DATASET EXTRACT:

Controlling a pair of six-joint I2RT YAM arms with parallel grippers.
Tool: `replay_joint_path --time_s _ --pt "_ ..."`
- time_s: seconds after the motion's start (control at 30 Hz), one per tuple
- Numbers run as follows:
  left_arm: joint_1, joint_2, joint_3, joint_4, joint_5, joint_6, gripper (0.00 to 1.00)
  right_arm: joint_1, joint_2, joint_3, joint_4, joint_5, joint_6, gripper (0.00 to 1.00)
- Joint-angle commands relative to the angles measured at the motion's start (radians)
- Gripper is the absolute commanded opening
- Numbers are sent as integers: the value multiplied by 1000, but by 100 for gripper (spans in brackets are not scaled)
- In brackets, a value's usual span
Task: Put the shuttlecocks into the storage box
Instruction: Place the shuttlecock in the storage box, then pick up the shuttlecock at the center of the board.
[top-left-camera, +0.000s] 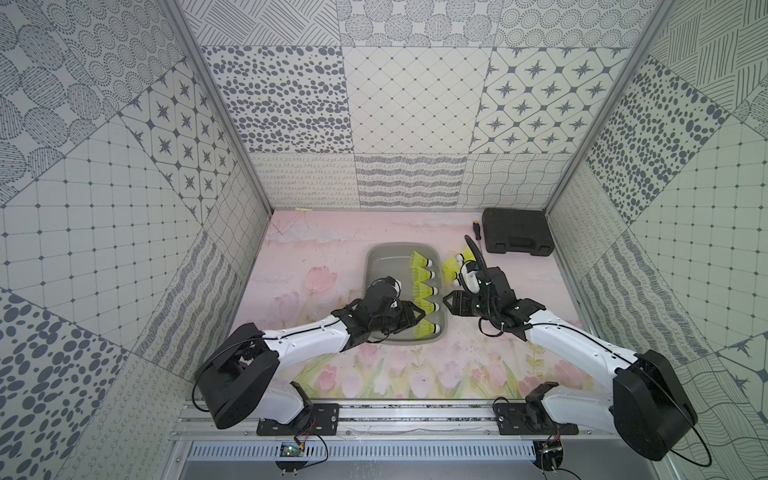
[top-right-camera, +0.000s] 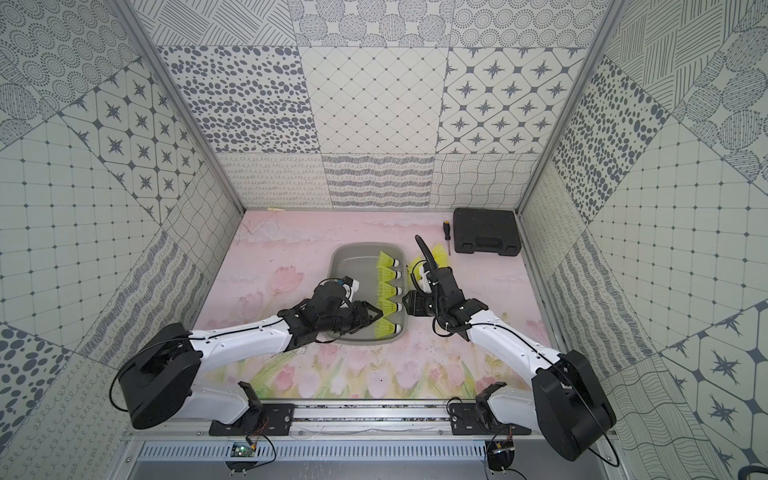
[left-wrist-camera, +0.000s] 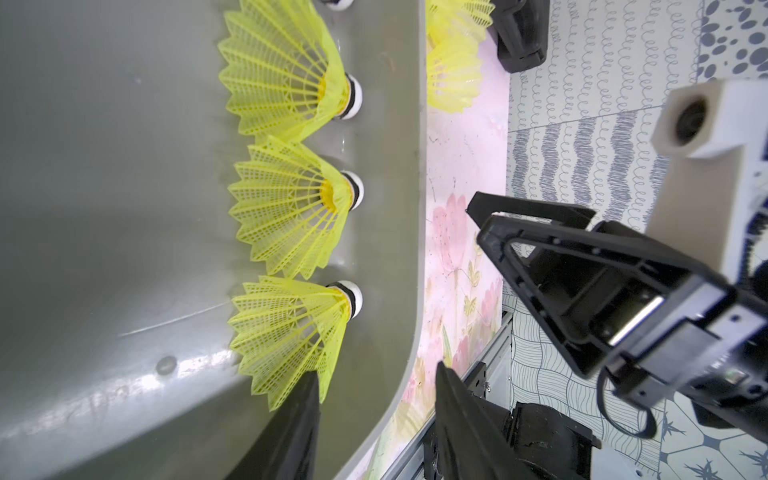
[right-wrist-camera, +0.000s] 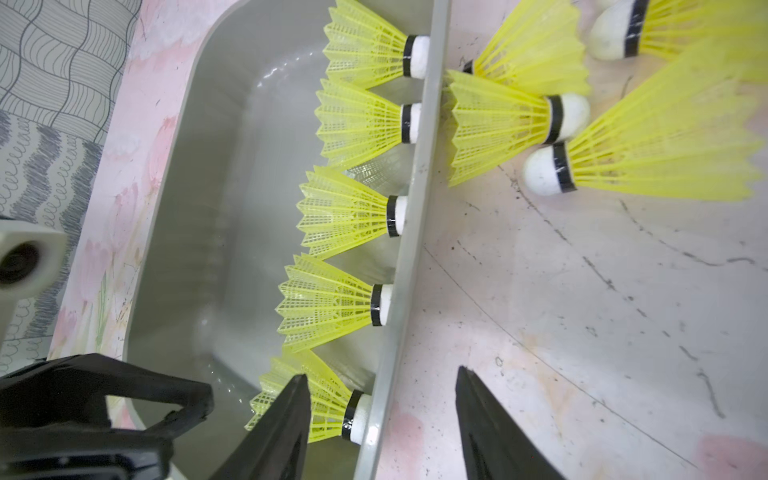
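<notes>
The grey storage box (top-left-camera: 384, 266) sits mid-table. Several yellow-green shuttlecocks (top-left-camera: 424, 291) lie in a row along its right wall, white tips against the wall. Three more shuttlecocks (right-wrist-camera: 511, 120) lie on the mat just right of the box, at its far end. My left gripper (left-wrist-camera: 376, 374) hangs open over the box's near right corner; one finger touches the skirt of the nearest shuttlecock (left-wrist-camera: 291, 332), the other is outside the wall. My right gripper (right-wrist-camera: 382, 372) is open and straddles the same wall from the right, one finger over that shuttlecock's skirt (right-wrist-camera: 328, 407).
A closed black hard case (top-left-camera: 517, 237) stands at the back right, with a screwdriver (top-left-camera: 476, 230) lying beside it. The two grippers face each other closely across the box's right wall. Patterned walls enclose the flowered mat on three sides.
</notes>
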Motion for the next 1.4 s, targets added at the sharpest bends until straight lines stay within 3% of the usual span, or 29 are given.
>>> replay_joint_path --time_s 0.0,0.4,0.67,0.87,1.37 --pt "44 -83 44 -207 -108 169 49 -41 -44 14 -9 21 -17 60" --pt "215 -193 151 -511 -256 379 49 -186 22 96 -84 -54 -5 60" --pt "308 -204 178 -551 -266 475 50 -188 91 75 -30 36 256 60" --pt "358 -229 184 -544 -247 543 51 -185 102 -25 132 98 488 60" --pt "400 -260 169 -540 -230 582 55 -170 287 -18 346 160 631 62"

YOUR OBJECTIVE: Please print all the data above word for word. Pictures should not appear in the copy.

EXERCISE OUTPUT:
Controlling a pair of six-joint I2RT YAM arms with parallel grippers.
Tool: `replay_joint_path --time_s _ --pt "_ ..."`
- time_s: seconds after the motion's start (control at 30 Hz), one per tuple
- Numbers run as follows:
  left_arm: joint_1, joint_2, joint_3, joint_4, joint_5, joint_6, gripper (0.00 to 1.00)
  right_arm: joint_1, joint_2, joint_3, joint_4, joint_5, joint_6, gripper (0.00 to 1.00)
- Joint-angle commands relative to the angles measured at the motion's start (radians)
- Gripper is the absolute commanded opening
- Numbers are sent as integers: the value multiplied by 1000, but by 100 for gripper (spans in brackets are not scaled)
- In brackets, a value's usual span
Task: Put the shuttlecocks into the storage box
Instruction: Place the shuttlecock in the storage box, then pick up the shuttlecock at the center of the board.
[top-left-camera, +0.000s] 
[top-right-camera, +0.000s] 
[left-wrist-camera, +0.000s] 
[right-wrist-camera, +0.000s] 
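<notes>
The grey storage box (top-left-camera: 384, 266) sits mid-table. Several yellow-green shuttlecocks (top-left-camera: 424, 291) lie in a row along its right wall, white tips against the wall. Three more shuttlecocks (right-wrist-camera: 511, 120) lie on the mat just right of the box, at its far end. My left gripper (left-wrist-camera: 376, 374) hangs open over the box's near right corner; one finger touches the skirt of the nearest shuttlecock (left-wrist-camera: 291, 332), the other is outside the wall. My right gripper (right-wrist-camera: 382, 372) is open and straddles the same wall from the right, one finger over that shuttlecock's skirt (right-wrist-camera: 328, 407).
A closed black hard case (top-left-camera: 517, 237) stands at the back right, with a screwdriver (top-left-camera: 476, 230) lying beside it. The two grippers face each other closely across the box's right wall. Patterned walls enclose the flowered mat on three sides.
</notes>
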Motion for the next 1.4 s, targets added at the sharpest bends until straight lines stay within 3% of the usual span, or 29 are given.
>>> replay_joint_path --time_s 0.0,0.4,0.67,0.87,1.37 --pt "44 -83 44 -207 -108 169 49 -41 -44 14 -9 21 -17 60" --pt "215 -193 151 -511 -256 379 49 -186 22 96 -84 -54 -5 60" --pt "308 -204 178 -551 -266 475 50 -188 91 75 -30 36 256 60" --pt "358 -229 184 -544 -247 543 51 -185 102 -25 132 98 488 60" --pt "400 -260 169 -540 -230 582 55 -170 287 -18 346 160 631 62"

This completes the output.